• _Assignment_
From the listing that follows, extract every line and set it down unaltered.

________

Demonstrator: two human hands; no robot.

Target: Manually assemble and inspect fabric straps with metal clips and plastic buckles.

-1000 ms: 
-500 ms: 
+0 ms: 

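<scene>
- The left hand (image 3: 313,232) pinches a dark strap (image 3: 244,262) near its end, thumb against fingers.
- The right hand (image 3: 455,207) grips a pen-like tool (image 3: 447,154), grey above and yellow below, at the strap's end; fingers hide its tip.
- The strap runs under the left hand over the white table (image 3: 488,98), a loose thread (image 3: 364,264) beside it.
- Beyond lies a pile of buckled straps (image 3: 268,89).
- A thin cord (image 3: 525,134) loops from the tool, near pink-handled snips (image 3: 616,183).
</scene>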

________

• _Solution to this task_
Demonstrator: two human hands; no robot.

Target: Manually assemble and inspect fabric straps with metal clips and plastic buckles.

-1000 ms: 
-500 ms: 
+0 ms: 

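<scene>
- The left hand (image 3: 313,232) pinches a dark strap (image 3: 244,262) near its end, thumb against fingers.
- The right hand (image 3: 455,207) grips a pen-like tool (image 3: 447,154), grey above and yellow below, at the strap's end; fingers hide its tip.
- The strap runs under the left hand over the white table (image 3: 488,98), a loose thread (image 3: 364,264) beside it.
- Beyond lies a pile of buckled straps (image 3: 268,89).
- A thin cord (image 3: 525,134) loops from the tool, near pink-handled snips (image 3: 616,183).
</scene>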

No further response is required.